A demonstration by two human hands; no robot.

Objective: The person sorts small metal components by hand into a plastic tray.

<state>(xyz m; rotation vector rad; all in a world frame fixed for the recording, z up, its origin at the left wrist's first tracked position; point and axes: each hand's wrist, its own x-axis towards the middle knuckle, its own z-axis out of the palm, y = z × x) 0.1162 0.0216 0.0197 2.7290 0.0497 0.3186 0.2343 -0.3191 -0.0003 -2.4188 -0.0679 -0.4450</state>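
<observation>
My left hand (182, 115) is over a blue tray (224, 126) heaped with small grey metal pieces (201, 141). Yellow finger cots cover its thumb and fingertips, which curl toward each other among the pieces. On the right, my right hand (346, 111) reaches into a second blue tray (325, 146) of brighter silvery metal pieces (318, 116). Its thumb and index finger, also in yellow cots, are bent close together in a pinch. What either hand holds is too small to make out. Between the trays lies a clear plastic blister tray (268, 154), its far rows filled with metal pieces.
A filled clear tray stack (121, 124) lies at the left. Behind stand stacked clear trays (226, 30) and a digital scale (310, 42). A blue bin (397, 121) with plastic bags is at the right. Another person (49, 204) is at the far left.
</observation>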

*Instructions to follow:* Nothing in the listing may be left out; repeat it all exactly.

*Answer space:*
A demonstration by two human hands; no robot.

Objective: The person sorts small metal components by hand into a plastic tray.

<state>(xyz m; rotation vector rad; all in a world frame fixed for the recording, z up, its origin at the left wrist's first tracked position; point and axes: each hand's wrist, its own x-axis towards the middle knuckle, its own z-axis out of the palm, y = z × x) 0.1162 0.0216 0.0197 2.7290 0.0497 0.3186 0.2343 -0.3191 -0.0003 -2.4188 -0.0679 -0.4450</state>
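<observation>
My left hand (182, 115) is over a blue tray (224, 126) heaped with small grey metal pieces (201, 141). Yellow finger cots cover its thumb and fingertips, which curl toward each other among the pieces. On the right, my right hand (346, 111) reaches into a second blue tray (325, 146) of brighter silvery metal pieces (318, 116). Its thumb and index finger, also in yellow cots, are bent close together in a pinch. What either hand holds is too small to make out. Between the trays lies a clear plastic blister tray (268, 154), its far rows filled with metal pieces.
A filled clear tray stack (121, 124) lies at the left. Behind stand stacked clear trays (226, 30) and a digital scale (310, 42). A blue bin (397, 121) with plastic bags is at the right. Another person (49, 204) is at the far left.
</observation>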

That wraps up the exercise.